Search code examples
pythontextnlp

ValueError: Cannot use a compiled regex as replacement pattern with regex=False


I'm doing a project, on Google Colab, where I use the following version: !pip install "gensim==4.2.0" !pip install "texthero==1.0.5"

Until recently, I received the following warning: FutureWarning: The default value of regex will change from True to False in a future version. return input.str.replace(r"^\d+\s|\s\d+\s|\s\d+$", " ")

But the execution worked normally.
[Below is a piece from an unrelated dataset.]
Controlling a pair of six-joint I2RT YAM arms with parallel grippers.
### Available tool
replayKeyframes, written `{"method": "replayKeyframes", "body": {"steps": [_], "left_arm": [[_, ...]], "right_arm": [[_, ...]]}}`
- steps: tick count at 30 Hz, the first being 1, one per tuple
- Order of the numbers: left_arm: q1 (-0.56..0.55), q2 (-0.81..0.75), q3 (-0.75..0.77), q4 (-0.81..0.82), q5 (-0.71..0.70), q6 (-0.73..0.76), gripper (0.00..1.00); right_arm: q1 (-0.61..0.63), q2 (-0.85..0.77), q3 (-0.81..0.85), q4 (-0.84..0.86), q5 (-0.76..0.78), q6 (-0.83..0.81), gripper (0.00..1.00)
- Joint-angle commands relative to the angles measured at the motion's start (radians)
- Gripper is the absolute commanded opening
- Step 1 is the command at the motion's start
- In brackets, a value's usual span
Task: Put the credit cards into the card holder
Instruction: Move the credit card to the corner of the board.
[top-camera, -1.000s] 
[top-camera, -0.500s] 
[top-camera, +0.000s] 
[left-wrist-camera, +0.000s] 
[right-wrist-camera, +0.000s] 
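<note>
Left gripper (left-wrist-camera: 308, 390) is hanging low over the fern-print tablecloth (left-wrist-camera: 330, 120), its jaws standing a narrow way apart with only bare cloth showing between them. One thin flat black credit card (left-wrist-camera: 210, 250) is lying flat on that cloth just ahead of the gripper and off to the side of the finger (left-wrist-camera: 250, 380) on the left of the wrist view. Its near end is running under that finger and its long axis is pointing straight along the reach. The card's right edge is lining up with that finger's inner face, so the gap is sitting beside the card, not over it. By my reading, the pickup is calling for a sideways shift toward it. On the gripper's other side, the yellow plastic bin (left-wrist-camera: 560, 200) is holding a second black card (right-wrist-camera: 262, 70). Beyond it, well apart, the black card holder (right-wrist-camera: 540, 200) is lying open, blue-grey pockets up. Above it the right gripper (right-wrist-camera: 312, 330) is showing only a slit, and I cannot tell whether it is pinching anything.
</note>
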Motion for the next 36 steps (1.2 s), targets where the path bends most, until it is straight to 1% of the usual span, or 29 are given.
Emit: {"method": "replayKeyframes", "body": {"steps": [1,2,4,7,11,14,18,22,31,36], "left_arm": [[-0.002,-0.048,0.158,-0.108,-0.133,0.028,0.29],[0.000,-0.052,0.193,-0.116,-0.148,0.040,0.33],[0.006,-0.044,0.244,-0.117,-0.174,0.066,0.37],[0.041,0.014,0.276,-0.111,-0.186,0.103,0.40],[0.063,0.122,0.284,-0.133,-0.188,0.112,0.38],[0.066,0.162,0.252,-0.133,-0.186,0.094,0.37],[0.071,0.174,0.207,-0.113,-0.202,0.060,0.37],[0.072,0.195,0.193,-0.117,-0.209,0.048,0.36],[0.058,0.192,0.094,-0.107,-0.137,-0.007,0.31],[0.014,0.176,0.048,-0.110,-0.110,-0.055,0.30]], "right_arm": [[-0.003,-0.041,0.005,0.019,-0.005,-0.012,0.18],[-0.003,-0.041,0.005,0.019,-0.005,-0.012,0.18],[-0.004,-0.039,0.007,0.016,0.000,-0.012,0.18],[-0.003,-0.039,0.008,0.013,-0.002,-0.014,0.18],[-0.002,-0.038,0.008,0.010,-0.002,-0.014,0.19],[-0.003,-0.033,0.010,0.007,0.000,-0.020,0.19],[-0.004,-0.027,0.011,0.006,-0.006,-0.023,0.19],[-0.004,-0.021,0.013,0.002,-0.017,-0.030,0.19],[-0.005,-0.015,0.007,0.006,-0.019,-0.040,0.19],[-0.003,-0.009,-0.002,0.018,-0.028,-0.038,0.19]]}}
Now, I'm getting the following error: image

How should I proceed?

I tried different versions, but the problem persists.


Solution

  • This is a texthero bug triggering a pandas error.

    Pandas str.replace now uses regex=False by default:

    Texthero's replace_digits function hasn't been updated in two years and doesn't explicitly pass regex=True:

        if only_blocks:
            pattern = r"\b\d+\b"
            return s.str.replace(pattern, symbols)
        else:
            return s.str.replace(r"\d+", symbols)
    

    You should fill a bug report to texthero, there are probably several other occurrences of str.replace to fix.

    In there meantime you can patch the library by changing the code to:

        if only_blocks:
            pattern = r"\b\d+\b"
            return s.str.replace(pattern, symbols, regex=True)
        else:
            return s.str.replace(r"\d+", symbols, regex=True)
    

    Or use a pandas version prior to 2 (e.g. 1.5.2)